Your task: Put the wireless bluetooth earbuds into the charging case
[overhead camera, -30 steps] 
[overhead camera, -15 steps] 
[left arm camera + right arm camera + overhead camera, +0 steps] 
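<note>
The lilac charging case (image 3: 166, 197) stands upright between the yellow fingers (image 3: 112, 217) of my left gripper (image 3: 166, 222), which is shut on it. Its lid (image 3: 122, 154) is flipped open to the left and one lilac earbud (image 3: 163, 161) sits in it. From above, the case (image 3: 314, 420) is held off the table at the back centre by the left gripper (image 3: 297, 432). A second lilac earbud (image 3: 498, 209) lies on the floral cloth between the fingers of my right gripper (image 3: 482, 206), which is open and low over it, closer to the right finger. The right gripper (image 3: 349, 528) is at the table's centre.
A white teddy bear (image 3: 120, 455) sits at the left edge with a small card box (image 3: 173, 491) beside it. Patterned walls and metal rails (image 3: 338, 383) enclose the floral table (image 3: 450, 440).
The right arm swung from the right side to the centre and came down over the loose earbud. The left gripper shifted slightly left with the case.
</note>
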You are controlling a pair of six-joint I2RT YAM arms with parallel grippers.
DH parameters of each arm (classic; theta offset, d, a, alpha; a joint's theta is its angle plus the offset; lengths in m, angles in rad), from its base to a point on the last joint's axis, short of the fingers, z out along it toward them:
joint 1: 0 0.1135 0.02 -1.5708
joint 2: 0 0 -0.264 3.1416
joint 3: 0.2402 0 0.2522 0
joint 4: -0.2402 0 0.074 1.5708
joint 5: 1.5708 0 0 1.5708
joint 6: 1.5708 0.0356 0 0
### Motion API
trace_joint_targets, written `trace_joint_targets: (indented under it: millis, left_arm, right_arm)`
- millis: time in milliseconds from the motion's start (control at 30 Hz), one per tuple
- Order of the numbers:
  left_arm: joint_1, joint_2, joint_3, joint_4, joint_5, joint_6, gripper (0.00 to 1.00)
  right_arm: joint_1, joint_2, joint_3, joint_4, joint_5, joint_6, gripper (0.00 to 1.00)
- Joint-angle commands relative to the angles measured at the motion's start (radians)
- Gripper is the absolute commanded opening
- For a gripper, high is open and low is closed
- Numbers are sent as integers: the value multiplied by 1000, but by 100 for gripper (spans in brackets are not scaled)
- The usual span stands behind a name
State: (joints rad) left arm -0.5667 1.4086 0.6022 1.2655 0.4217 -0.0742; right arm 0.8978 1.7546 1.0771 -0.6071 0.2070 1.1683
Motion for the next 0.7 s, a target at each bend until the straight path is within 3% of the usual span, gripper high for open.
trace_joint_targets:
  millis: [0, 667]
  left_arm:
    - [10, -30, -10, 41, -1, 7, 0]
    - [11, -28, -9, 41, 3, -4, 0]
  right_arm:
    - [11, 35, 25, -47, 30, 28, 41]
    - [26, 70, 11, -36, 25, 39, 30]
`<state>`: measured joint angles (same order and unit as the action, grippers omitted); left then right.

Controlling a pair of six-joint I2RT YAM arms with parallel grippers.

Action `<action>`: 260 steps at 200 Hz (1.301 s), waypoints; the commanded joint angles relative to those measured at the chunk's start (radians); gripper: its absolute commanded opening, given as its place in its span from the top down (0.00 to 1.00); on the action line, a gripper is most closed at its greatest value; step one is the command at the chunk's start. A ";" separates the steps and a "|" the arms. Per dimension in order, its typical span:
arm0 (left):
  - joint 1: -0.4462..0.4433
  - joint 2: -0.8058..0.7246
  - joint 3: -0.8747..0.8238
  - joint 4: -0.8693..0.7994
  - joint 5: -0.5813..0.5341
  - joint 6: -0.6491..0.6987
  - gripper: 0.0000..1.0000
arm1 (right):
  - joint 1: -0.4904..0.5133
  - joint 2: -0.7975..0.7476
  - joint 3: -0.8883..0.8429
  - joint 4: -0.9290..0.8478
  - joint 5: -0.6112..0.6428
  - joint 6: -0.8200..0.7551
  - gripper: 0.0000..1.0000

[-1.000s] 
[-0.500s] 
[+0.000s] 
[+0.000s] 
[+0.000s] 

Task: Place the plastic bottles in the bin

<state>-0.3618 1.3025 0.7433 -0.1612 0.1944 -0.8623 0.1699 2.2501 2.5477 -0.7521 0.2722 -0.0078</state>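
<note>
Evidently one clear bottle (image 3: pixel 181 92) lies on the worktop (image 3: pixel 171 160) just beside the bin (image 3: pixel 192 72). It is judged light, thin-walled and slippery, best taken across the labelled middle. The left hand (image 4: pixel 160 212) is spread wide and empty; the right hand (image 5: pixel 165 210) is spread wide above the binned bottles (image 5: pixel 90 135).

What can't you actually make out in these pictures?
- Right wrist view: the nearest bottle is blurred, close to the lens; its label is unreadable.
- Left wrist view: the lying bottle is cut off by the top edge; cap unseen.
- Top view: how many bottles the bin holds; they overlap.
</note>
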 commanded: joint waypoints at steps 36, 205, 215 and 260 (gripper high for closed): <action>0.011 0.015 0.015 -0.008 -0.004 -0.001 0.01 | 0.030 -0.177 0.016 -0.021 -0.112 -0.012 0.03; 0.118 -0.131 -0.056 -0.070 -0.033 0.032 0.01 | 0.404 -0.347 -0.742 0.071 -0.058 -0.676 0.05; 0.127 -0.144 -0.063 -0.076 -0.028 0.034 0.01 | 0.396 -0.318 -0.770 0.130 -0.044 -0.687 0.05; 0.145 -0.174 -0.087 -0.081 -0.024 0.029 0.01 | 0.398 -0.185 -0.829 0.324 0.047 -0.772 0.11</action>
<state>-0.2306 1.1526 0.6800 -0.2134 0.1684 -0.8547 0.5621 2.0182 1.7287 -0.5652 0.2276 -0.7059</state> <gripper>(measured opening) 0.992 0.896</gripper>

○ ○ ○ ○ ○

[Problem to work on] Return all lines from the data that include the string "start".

[Written reply]
- millis: time in milliseconds from the motion's start (control at 30 Hz), one per tuple
- Joint-angle commands relative to the angles measured at the motion's start (radians)
Action `<action>`: 260 steps at 200 Hz (1.301 s), waypoints; the commanded joint angles relative to those measured at the chunk's start (radians); gripper: its absolute commanded opening, given as its place in its span from the top down (0.00 to 1.00); on the action line, a gripper is most closed at its greatest value; step one is the command at the chunk's start. A ";" separates the steps and a "|" the arms. Per dimension in order, its typical span:

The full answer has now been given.